Voice-over-cable battle

Sep 24, 2001  •  Post A Comment

Cablevision, the nation’s seventh-largest cable operator, has selected Nuera Communications’ voice-over-cable technology for the multiple system operator’s imminent digital services rollout, cable industry insiders said.
Cablevision declined to comment on its selection of voice-over-cable vendors.
San Diego-based Nuera, like its competitor TollBridge Technologies of Santa Clara, Calif., manufactures “gateway” boxes, to be installed at cable headends, that enable operators to deliver voice services in “packets” of data without replacing their old-fashioned circuitry for routing and managing calls. A wide spectrum of voice-over-cable delivery mechanisms are sprouting up-ranging from Cox Communications’ and AT&T Broadband’s transport of voice over a digital network with traditional circuit-based switching that mirrors that of its Baby Bell competitors to Gallery IP’s pure soft-switch technology that threatens to render conventional telephone switch hardware obsolete (“Taking a hard look at soft-switch tech,” EM, Sept. 3).
But Nuera and TollBridge’s technologies are designed as compromises between Cox and AT&T’s currently deployed primitive voice-over-Internet protocol solutions and Gallery IP’s still-blossoming effort to move into the packet-based future. Both Nuera and TollBridge have their own particular selling points.
TollBridge boasts that its hardware can support innovative features such as onscreen telephony (phone service that can be paired with video and delivered onto a personal computer) and Web-based ordering of phone service. Nuera, by contrast, claims its technology will be more adaptable in the face of future telephony advancements. If cable operators ever abandon old telephone circuitry for good, Nuera’s box will remain useful, said Neil Salisbury, Nuera’s vice president of marketing.
“We can be redeployed as a `trunking gateway,”’ Mr. Salisbury said.
A `trunking gateway’ would be used when an MSO’s digital telephone customer called a subscriber to a Baby Bell’s nondigital telephone service. The apparatus would take the calls transported over the cable operators’ digital network and redirect them so they could move seamlessly onto the Baby Bell’s circuit-based phone system.
Aside from the similarities between Nuera and TollBridge’s products, the two ventures resemble one another in several other respects. Both companies have raised roughly the same amount of capital. Nuera has amassed $80 million over the past several years, while TollBridge has raised $85 million over roughly the same period. And both Nuera and TollBridge are engaged in numerous trials or deployments with cable operators around the globe.
TollBridge is participating in five trials in Europe, four in North America and two in Asia, said Kevin Woods, the company’s vice president of marketing. Two of those North American tests are major market trials in the United States with major cable operators, Mr. Woods said. A trial of TollBridge’s box with KNRW, one of Germany’s largest MSOs, just commenced last month.
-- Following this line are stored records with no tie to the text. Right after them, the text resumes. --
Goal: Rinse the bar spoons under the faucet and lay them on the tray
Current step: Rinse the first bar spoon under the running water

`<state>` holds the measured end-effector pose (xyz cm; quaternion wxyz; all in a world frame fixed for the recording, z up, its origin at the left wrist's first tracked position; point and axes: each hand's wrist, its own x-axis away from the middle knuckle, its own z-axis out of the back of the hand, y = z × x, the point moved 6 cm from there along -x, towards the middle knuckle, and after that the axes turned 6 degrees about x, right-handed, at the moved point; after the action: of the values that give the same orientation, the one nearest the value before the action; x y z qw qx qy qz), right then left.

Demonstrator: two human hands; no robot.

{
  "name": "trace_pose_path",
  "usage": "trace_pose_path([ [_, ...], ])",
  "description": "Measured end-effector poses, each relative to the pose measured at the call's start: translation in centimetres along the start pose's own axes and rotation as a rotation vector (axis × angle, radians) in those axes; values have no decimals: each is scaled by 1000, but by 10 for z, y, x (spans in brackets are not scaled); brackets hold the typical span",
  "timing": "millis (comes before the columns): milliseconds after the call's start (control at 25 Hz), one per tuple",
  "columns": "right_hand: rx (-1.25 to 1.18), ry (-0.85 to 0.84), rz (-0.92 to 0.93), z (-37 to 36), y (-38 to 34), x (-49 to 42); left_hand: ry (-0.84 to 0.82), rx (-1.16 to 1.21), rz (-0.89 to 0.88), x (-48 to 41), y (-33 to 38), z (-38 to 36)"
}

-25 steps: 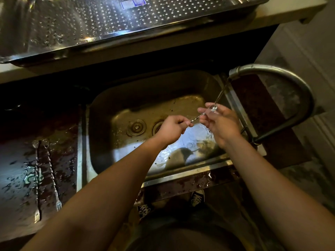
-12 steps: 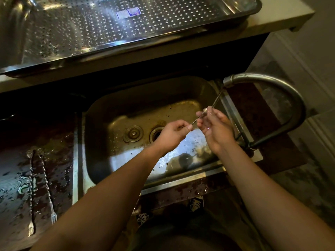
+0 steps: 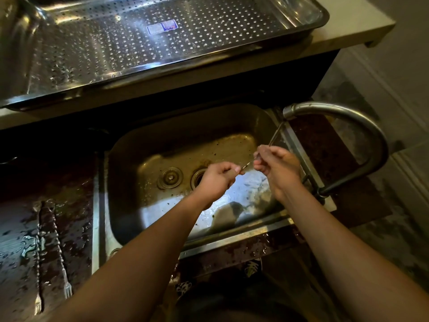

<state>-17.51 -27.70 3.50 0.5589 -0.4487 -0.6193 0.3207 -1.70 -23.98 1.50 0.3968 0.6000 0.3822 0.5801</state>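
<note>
A: Fingers first. What's each hand doing?

B: left hand (image 3: 219,178) is curled shut, thumb and forefinger pinching the stem of a bar spoon (image 3: 246,165). Only a short sliver of stem shows between the two hands. right hand (image 3: 277,167) is closed around the spoon's other end, fingers bunched over it. The bowl itself is hidden by those fingers.

A: Where's that relative to the water?

B: Both hands sit over the right half of the sink (image 3: 162,145). A thin water stream (image 3: 276,133) slants from the faucet (image 3: 343,117) spout down onto the top of the right hand. Faucet arches from the sink's right rim.

A: Sink contents?

B: Drain opening (image 3: 197,177) just left of the left hand, a round stopper (image 3: 170,177) beside it. The basin floor is wet with dark specks.

A: Other spoons?

B: Two more bar spoons (image 3: 50,254) lie side by side on the wet dark counter (image 3: 76,228) left of the sink, twisted stems, fork ends nearest the camera. Well apart from the hands.

A: Tray?

B: Perforated steel tray (image 3: 34,98) on the pale raised ledge (image 3: 348,31) behind the sink. A blue label (image 3: 162,27) is stuck on its floor, with droplets scattered across it. No spoons on it.
</note>
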Motion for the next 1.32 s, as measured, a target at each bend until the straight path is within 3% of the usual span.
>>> trace_pose_path([
  [160,-6,-20,4,-5,-6,-3,26,41,-84,-5,16,-9],
  [280,137,-61,0,-12,2,3,22,58,-99,-11,17,-13],
  [520,122,-27,53,-4,-19,0,14,85,-20,-16,12,-26],
  [640,255,-32,77,-4,-22,7,0,82,-32,-19,25,-34],
  [800,376,58,156,1,-28,3,-56,-90,-180,-25,52,-48],
  [920,369,-16,212,-4,-32,1,26,-209,-264,-30,64,-49],
  [1160,340,-208,215,-15,-22,7,84,147,-118,-26,68,-45],
  [1320,599,-199,230,-14,-20,5,216,417,-61,-20,64,-17],
])
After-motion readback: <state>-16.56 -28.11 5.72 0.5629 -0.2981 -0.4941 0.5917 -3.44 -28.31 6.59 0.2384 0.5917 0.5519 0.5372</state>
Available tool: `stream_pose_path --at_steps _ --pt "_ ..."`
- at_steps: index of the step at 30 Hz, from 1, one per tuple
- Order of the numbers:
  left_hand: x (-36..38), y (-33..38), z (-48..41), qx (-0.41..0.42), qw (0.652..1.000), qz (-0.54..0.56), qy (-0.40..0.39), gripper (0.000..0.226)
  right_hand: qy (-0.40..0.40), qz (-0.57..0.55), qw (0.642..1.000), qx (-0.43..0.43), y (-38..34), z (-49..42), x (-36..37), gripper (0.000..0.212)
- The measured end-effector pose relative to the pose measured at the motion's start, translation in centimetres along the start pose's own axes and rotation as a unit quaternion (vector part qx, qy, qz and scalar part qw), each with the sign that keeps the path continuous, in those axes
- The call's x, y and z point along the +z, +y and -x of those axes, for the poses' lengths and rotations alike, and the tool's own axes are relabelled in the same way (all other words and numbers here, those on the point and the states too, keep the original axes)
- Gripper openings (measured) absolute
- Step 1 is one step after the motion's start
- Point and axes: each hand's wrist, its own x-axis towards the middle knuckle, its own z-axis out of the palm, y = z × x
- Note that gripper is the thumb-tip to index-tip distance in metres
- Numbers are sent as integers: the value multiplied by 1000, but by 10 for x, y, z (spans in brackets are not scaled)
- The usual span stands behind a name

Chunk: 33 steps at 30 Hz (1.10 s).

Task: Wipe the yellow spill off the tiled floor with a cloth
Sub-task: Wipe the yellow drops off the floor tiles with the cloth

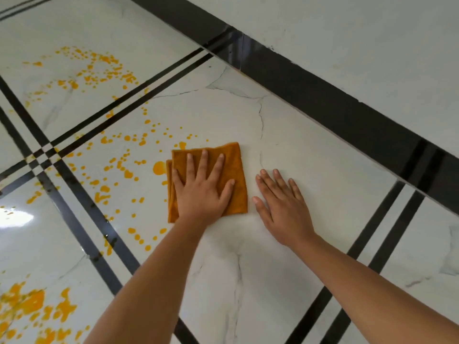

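A folded orange cloth (233,160) lies flat on the white tiled floor (248,256). My left hand (202,188) presses down on it with fingers spread. My right hand (283,204) rests flat on the bare tile just right of the cloth, fingers apart, holding nothing. Yellow spill drops (124,167) are scattered over the tiles left of the cloth, the nearest large blob (159,168) touching the cloth's left edge. More yellow spatter lies at the far left (94,70) and in a thick patch at the bottom left (29,304).
Black double stripes (82,219) cross the floor between tiles. A black skirting band (323,95) runs along the base of the white wall (347,33) at the upper right. A glare patch (15,217) shines on the left tile.
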Motion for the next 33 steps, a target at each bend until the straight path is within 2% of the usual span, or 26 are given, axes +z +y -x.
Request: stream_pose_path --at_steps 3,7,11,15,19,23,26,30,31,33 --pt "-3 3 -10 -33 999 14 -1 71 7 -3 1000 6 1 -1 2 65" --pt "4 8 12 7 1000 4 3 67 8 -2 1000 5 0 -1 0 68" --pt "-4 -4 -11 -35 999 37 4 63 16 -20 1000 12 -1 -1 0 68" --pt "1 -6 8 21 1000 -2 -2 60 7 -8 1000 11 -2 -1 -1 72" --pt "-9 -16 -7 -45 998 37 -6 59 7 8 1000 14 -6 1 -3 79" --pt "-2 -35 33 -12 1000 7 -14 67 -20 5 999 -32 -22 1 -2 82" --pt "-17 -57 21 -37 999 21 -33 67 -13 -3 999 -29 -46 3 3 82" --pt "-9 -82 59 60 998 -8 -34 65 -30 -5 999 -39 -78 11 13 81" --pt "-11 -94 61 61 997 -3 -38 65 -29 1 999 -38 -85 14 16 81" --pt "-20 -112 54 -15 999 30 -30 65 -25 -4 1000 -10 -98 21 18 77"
Mr. Salisbury said several MSOs in the United States and Canada are currently testing Nuera’s technology.
In November, at the Western Show in Anaheim, Calif., TollBridge will exhibit one of its hardware’s flashiest features-the ability to run “video telephony,” or onscreen telephony applications that couple video streams with voice transport over personal computers or video phones.
“We haven’t shown publicly yet,” Mr. Woods said. And because the video telephony business is young and unproven, Mr. Woods isn’t willing to make any bold predictions about the size of the market. “We’re not sure how widely this will actually be deployed or used initially,” he said. “We really haven’t engaged a single MSO on it yet. We hope to in the coming months. What we’re hoping is that an MSO will look at this demonstration and say, `This looks really interesting. Can you help us [produce] it?”’
In turn, TollBridge would delegate responsibility for the customers’ onscreen experience to cable operators and their content or marketing partners. “We’re not really experts on user interfaces,” Mr. Woods said.
For TollBridge, the demonstration at the cable industry trade show will show the public that company’s metamorphosis from a voice-over-telephone DSL provider to a voice-over-cable vendor has been completed. “It’s been hard for the company to transform itself,” Mr. Woods said, noting that TollBridge’s about-face began early last year and continued throughout 2000.
Growth in the voice-over-DSL industry has failed to meet market participants’ expectations, largely because the longexpected development of the Competitive Local Exchange Carrier (CLEC) market that would have used voice-over-DSL technologies never materialized.